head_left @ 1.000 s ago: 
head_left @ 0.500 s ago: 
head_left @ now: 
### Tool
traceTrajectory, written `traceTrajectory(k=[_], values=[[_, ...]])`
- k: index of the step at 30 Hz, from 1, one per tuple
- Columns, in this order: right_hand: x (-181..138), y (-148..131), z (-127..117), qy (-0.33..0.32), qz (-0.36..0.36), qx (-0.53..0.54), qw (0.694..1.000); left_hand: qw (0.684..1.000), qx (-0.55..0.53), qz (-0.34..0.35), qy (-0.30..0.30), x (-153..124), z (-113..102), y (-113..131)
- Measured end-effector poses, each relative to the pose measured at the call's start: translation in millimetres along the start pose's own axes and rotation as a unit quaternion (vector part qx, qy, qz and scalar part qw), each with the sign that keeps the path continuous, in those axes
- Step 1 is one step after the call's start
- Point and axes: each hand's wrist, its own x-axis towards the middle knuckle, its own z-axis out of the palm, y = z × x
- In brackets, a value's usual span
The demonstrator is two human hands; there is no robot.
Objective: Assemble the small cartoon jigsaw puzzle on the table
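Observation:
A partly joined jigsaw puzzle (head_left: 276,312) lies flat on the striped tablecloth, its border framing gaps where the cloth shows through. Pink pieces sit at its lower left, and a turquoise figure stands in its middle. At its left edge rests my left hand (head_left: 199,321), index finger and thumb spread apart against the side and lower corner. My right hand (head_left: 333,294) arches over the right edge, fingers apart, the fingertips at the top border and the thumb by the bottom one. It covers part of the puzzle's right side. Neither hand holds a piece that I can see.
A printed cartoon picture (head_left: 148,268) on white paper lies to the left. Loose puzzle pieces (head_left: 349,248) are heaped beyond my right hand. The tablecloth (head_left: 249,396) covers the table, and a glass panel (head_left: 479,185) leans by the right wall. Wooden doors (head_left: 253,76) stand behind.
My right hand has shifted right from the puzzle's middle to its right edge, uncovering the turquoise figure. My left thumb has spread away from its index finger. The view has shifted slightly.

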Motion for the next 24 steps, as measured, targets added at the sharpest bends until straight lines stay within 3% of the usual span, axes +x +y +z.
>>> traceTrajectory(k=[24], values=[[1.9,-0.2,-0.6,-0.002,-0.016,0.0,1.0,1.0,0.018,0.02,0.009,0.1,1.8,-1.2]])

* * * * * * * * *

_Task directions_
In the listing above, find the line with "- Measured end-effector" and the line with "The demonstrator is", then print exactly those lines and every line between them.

_Exercise result_
- Measured end-effector poses, each relative to the pose measured at the call's start: translation in millimetres along the start pose's own axes and rotation as a unit quaternion (vector part qx, qy, qz and scalar part qw), each with the sign that keeps the path continuous, in those axes
- Step 1 is one step after the call's start
- Point and axes: each hand's wrist, its own x-axis towards the middle knuckle, its own z-axis out of the palm, y = z × x
- In brackets, a value's usual span
The demonstrator is two human hands; there is no robot.

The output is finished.